By any test, any social custom–practised by a people from time immemorial–cannot be expected to cease overnight, even in the face of heavy penalties stipulated for its ‘violation’. Numerous defiances of the law were committed and the guilty punished accordingly. Complete absence of Sutee practice seems to have come about a few years after the passage of the law although religious bigots appealed to the Privy Council against the statute, Raja Ram Mohan Roy went to England as a supporter of the law, and the appeal was, ultimately, rejected. The embers of the suppressed leanings found vent from time to time and the historian is confronted with a number of cases where a revival of the practice was in evidence. As recently as in 1954 and 1961, the now rare occurrence in the field, however, were revived. In the former case, a Rajput girl achieved Satihood in a village in Jhansi district; another one in the same year having been committed by the wife of Brigadier Zabar Singh. The latter instance pertains to a village woman Roop Kannwar who immolated herself on her husband’s pyre at a place known as Mitava in Nagpur district, on November 9, 1961. Nearly six to seven thousand people are reported to have witnessed the spectacle.
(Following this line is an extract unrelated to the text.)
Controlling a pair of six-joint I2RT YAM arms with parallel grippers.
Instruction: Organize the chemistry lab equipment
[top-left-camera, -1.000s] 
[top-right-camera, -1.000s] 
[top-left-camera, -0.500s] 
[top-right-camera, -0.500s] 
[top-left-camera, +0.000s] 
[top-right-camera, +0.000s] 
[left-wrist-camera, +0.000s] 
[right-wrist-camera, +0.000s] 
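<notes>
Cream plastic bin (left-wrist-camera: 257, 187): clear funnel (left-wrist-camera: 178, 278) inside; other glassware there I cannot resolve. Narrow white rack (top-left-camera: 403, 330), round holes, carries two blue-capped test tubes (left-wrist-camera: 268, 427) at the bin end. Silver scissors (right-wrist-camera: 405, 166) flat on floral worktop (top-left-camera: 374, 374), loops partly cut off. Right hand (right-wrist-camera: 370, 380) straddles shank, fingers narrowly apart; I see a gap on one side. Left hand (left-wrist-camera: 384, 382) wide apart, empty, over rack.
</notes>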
Eulogies have not been lacking in support of selfless acts of the Satis. G. C. Hutton goes out to praise, “The matchless constancy and fearless indifference of death” of the Indian widow. Rabindranath Tagore has warmly lauded the utter coolness with which the widows beautified and sanctified the death.

John Dryden sang of the sterling virtues of the widows thus:

“...a funeral vow
which cruel laws to Indian vows allow
When fatally their virtue they approve
Cheerful in flames, and martyrs of their love.”

As a measure of expression of a devotion to the husband, the widow’s act of Satism is the supreme culmination of her feelings. This, however, is rare treat. Major General Sleeman in his rambles and recollections has provided us with the graphic description of a case in which he was ultimately compelled to his sanction since the widow had convinced him both by behaviour and discourse that her salvation lay only with her husband who had been cremated earlier. This was the zenith of the ideals of the Indian womanhood which, like everything else, has undergone a change with the passage of time.

The Indian landscape, predominantly the country side, is draped with numerous mute monuments which bear eloquent testimony to the highest ideals embodied in the character of Indian woman.